I’ll share something with you. I’ve only shared this with two human beings before now, an ex-girlfriend and my wife. I know how it may sound, but it’s personal, and it’s true. On September 11th, 2001, I prayed to God that he would spare the life of whoever was responsible for the attacks. First, I wanted to give whoever it was a chance to repent, to ask for forgiveness, and if at all costs, to change his life. As a Christian, if the perpetrator of even such an attack would come to Christ, I would accept him. It would not be easy, I admit, but Christ demands that I try. Second, I did not want what happened to Mussolini to happen to him. In Wikipedia’s words, “After being shot, kicked, and spat upon, the bodies [Mussolini and his compatriots] were hung upside down on meathooks from the roof of an Esso gas station.
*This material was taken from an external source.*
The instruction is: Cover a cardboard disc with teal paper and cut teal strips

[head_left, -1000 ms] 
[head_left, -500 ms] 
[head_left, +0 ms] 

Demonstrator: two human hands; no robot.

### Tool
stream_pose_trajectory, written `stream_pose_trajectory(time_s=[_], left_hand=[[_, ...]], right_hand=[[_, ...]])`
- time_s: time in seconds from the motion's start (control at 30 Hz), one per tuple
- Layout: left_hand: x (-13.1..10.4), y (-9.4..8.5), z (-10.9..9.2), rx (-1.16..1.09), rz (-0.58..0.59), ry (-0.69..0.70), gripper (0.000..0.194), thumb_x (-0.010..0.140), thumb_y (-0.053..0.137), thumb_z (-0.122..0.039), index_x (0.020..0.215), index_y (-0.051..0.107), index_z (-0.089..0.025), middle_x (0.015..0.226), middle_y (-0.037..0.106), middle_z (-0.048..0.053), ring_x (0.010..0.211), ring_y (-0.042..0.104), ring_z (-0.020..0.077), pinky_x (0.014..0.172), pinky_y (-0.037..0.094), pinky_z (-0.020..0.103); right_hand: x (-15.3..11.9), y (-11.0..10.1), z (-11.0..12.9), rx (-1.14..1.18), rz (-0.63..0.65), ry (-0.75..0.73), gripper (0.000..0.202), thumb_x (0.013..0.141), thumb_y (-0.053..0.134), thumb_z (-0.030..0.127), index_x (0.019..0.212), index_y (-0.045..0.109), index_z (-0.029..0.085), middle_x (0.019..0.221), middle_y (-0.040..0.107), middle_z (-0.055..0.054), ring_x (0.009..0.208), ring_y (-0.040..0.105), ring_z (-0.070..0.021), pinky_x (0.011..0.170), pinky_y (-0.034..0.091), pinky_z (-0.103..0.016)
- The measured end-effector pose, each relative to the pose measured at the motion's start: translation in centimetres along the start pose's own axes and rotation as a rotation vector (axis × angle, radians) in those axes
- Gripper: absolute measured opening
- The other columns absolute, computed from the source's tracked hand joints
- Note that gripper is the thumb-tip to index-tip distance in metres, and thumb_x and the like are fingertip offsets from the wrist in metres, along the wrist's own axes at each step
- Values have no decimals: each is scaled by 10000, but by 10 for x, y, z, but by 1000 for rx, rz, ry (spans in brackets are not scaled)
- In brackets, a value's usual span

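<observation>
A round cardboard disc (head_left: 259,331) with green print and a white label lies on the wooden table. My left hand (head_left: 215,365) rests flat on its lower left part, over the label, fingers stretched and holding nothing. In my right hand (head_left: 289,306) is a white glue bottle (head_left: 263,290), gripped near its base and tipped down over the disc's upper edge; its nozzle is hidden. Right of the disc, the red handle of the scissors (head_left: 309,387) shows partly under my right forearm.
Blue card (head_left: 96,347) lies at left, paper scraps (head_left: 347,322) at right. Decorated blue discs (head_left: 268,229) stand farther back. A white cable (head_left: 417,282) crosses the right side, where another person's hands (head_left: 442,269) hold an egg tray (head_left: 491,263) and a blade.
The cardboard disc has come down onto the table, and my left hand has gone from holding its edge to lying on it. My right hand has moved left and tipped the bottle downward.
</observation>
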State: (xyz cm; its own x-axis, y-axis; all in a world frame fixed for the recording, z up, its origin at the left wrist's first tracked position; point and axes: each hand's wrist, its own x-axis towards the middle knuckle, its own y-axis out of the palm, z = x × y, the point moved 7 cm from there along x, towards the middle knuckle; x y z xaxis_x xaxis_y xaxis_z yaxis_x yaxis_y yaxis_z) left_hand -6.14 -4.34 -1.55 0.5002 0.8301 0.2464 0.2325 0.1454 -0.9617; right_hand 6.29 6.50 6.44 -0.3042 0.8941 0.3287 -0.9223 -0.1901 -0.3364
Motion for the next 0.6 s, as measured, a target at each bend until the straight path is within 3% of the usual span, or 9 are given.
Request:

The bodies were then stoned by civilians from below.” I prayed that day, raw and shaking, that Mussolini’s fate would not befall whoever orchestrated those attacks. No human deserves that, whether or not his soul has left his body. Again, yes, I am naïve. But I think that’s part of being an American, and I certainly think that’s part of being a Christian. We’re not supposed to be stupid or foolish, but we’re supposed to be guileless, innocent, optimistic. We should not rejoice in the suffering of others. We should pray for our enemies. We should be people of peace, people of love. God gave Osama Bin Laden a soul, and Jesus died for him, and if he was my brother, I would not want his body displayed to the world. I see no reason, no matter how feasible, no matter how practically-minded, no matter how effective, that we should do it. I’m going to wrestle with this, much as for the past five years I’ve wrestles with what I prayed that day. I’m going to wrestle with the fact that God answered my prayer, that Bin Laden’s death, although not peaceful, seems to have been quick. I will continue to worry over every political decision I make, every vote I cast or opinion I voice. I will be—we will be—never free from the burden of torturing ourselves about it.